*** Opening Supplied material ***

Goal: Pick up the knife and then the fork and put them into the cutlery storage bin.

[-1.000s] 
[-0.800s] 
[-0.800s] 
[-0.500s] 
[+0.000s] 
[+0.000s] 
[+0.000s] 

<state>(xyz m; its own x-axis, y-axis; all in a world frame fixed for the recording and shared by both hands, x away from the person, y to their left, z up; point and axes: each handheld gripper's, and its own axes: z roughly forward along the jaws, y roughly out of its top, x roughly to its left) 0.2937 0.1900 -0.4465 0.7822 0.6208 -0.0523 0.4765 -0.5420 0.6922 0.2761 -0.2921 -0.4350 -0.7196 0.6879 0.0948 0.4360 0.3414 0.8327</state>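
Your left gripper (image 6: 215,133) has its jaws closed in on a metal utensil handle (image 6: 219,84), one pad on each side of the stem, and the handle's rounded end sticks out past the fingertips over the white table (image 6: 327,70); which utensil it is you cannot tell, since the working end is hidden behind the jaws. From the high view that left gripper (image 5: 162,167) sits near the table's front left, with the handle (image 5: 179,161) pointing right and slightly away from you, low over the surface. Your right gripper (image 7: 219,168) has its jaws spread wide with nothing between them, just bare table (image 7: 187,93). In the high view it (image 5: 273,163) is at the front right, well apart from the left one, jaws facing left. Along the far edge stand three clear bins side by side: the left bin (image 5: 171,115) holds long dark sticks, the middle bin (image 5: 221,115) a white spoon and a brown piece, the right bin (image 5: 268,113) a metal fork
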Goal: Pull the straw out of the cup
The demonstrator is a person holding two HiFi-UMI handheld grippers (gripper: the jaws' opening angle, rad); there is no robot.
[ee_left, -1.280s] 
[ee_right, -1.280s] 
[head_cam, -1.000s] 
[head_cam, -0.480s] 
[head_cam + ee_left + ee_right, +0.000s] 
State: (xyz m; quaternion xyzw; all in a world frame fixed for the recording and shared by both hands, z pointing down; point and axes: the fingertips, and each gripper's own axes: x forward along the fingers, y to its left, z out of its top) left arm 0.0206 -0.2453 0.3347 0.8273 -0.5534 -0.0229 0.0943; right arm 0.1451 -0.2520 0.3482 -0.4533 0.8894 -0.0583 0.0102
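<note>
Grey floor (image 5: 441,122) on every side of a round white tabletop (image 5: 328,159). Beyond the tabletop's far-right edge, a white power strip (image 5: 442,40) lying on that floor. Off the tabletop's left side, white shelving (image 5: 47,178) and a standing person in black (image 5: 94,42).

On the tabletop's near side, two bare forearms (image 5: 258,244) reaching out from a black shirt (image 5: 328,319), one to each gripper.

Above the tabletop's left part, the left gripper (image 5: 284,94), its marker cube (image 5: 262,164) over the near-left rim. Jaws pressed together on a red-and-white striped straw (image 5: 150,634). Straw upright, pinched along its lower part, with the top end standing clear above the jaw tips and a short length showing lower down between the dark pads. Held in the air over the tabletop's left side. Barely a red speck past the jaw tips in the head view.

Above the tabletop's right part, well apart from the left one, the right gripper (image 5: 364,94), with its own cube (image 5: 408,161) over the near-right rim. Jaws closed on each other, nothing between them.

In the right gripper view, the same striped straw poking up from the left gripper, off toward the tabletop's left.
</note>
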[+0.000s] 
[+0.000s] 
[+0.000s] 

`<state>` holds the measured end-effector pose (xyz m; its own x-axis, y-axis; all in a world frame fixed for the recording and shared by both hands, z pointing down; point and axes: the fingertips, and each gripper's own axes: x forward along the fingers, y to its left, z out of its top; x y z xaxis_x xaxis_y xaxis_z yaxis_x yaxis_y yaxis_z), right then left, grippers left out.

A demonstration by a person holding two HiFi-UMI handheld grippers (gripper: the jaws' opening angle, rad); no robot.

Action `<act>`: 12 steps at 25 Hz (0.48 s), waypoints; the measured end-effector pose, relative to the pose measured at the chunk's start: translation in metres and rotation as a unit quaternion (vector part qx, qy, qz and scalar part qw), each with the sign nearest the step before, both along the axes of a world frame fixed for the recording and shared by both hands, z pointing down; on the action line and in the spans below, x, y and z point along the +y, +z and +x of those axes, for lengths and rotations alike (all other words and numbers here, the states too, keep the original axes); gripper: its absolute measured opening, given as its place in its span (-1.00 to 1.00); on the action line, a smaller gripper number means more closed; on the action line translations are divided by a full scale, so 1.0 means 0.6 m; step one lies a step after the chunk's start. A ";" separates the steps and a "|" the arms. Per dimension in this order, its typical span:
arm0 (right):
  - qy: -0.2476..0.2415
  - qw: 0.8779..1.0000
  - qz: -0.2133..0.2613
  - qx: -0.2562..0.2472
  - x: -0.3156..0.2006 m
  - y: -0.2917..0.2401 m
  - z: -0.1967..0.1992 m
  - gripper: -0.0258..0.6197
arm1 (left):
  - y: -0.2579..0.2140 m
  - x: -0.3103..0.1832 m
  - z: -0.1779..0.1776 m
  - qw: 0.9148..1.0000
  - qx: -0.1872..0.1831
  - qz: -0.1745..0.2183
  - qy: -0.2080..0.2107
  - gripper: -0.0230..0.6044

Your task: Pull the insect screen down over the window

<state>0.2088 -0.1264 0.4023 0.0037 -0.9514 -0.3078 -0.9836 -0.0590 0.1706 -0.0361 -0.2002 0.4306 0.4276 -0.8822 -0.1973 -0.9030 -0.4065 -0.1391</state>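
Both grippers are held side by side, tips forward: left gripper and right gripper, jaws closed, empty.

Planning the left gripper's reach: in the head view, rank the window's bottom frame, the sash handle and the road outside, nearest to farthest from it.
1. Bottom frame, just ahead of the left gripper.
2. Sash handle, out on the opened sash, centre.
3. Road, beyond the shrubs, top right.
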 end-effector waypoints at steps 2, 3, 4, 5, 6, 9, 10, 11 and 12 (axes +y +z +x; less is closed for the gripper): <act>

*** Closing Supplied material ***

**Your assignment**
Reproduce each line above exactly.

**Problem solution**
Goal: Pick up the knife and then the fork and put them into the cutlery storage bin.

[-1.000s] 
[-0.800s] 
[-0.800s] 
[-0.500s] 
[+0.000s] 
[+0.000s] 
[+0.000s] 

<state>(xyz m; its own x-axis, y-axis; all in a world frame fixed for the recording and shared by both hands, x away from the person, y to their left, z up; point and axes: each handheld gripper's, and its own axes: z roughly forward along the jaws, y roughly out of its top, x roughly to its left) 0.2937 0.1900 -0.4465 0.7822 0.6208 -0.0523 0.4765 -0.5420 0.6922 0.2761 -0.2921 -0.4350 -0.7196 0.6879 0.0948 0.4360 0.3414 0.8327</state>
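Your left gripper (image 6: 215,133) has its jaws closed in on a metal utensil handle (image 6: 219,84), one pad on each side of the stem, and the handle's rounded end sticks out past the fingertips over the white table (image 6: 327,70); which utensil it is you cannot tell, since the working end is hidden behind the jaws. From the high view that left gripper (image 5: 162,167) sits near the table's front left, with the handle (image 5: 179,161) pointing right and slightly away from you, low over the surface. Your right gripper (image 7: 219,168) has its jaws spread wide with nothing between them, just bare table (image 7: 187,93). In the high view it (image 5: 273,163) is at the front right, well apart from the left one, jaws facing left. Along the far edge stand three clear bins side by side: the left bin (image 5: 171,115) holds long dark sticks, the middle bin (image 5: 221,115) a white spoon and a brown piece, the right bin (image 5: 268,113) a metal fork
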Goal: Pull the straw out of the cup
The demonstrator is a person holding two HiFi-UMI handheld grippers (gripper: the jaws' opening angle, rad); there is no robot.
[ee_left, -1.280s] 
[ee_right, -1.280s] 
[head_cam, -1.000s] 
[head_cam, -0.480s] 
[head_cam + ee_left + ee_right, +0.000s] 
State: (xyz m; quaternion xyzw; all in a world frame fixed for the recording and shared by both hands, z pointing down; point and axes: the fingertips, and each gripper's own axes: x forward along the fingers, y to its left, z out of its top) left arm 0.0206 -0.2453 0.3347 0.8273 -0.5534 -0.0229 0.0943; right arm 0.1451 -0.2520 0.3482 -0.4533 0.8894 -0.0583 0.0102
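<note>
Grey floor (image 5: 441,122) on every side of a round white tabletop (image 5: 328,159). Beyond the tabletop's far-right edge, a white power strip (image 5: 442,40) lying on that floor. Off the tabletop's left side, white shelving (image 5: 47,178) and a standing person in black (image 5: 94,42).

On the tabletop's near side, two bare forearms (image 5: 258,244) reaching out from a black shirt (image 5: 328,319), one to each gripper.

Above the tabletop's left part, the left gripper (image 5: 284,94), its marker cube (image 5: 262,164) over the near-left rim. Jaws pressed together on a red-and-white striped straw (image 5: 150,634). Straw upright, pinched along its lower part, with the top end standing clear above the jaw tips and a short length showing lower down between the dark pads. Held in the air over the tabletop's left side. Barely a red speck past the jaw tips in the head view.

Above the tabletop's right part, well apart from the left one, the right gripper (image 5: 364,94), with its own cube (image 5: 408,161) over the near-right rim. Jaws closed on each other, nothing between them.

In the right gripper view, the same striped straw poking up from the left gripper, off toward the tabletop's left.
</note>
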[+0.000s] 
[+0.000s] 
[+0.000s] 

`<state>` holds the measured end-effector pose (xyz m; its own x-axis, y-axis; all in a world frame fixed for the recording and shared by both hands, z pointing down; point and axes: the fingertips, and each gripper's own axes: x forward along the fingers, y to its left, z out of its top; x y z xaxis_x xaxis_y xaxis_z yaxis_x yaxis_y yaxis_z), right then left, grippers left out.

A demonstration by a person holding two HiFi-UMI handheld grippers (gripper: the jaws' opening angle, rad); no robot.

Action `<act>`: 12 steps at 25 Hz (0.48 s), waypoints; the measured end-effector pose, relative to the pose measured at the chunk's start: translation in metres and rotation as a unit quaternion (vector part qx, qy, qz and scalar part qw), each with the sign nearest the step before, both along the axes of a world frame fixed for the recording and shared by both hands, z pointing down; on the action line and in the spans below, x, y and z point along the +y, +z and +x of those axes, for lengths and rotations alike (all other words and numbers here, the states too, keep the original axes); gripper: its absolute measured opening, given as its place in its span (-1.00 to 1.00); on the action line, a smaller gripper number means more closed; on the action line translations are divided by a full scale, so 1.0 means 0.6 m; step one lies a step after the chunk's start. A ";" separates the steps and a "|" the arms. Per dimension in this order, its typical span:
arm0 (right):
  - qy: -0.2476..0.2415
  - qw: 0.8779..1.0000
  - qz: -0.2133..0.2613
  - qx: -0.2562..0.2472
  - x: -0.3156..0.2006 m
  - y: -0.2917..0.2401 m
  - z: -0.1967..0.1992 m
  - gripper: -0.0258..0.6197
arm1 (left):
  - y: -0.2579..0.2140 m
  - x: -0.3103..0.1832 m
  - z: -0.1779..0.1776 m
  - qw: 0.9148..1.0000
  - qx: -0.1872..0.1831
  - qz: -0.1745..0.2183
  - qy: -0.2080..0.2107
  - gripper: -0.0230..0.6044

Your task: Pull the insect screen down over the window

<state>0.2088 -0.1264 0.4023 0.0037 -0.9514 -0.3078 -0.9836 -0.0590 0.1706 -0.0361 -0.2002 0.4306 0.4276 -0.8822 -0.1973 -0.9030 -0.4065 -0.1391</state>
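Both grippers are held side by side, tips forward: left gripper and right gripper, jaws closed, empty.

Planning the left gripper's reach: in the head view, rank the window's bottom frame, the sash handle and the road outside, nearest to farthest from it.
1. Bottom frame, just ahead of the left gripper.
2. Sash handle, out on the opened sash, centre.
3. Road, beyond the shrubs, top right.
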 end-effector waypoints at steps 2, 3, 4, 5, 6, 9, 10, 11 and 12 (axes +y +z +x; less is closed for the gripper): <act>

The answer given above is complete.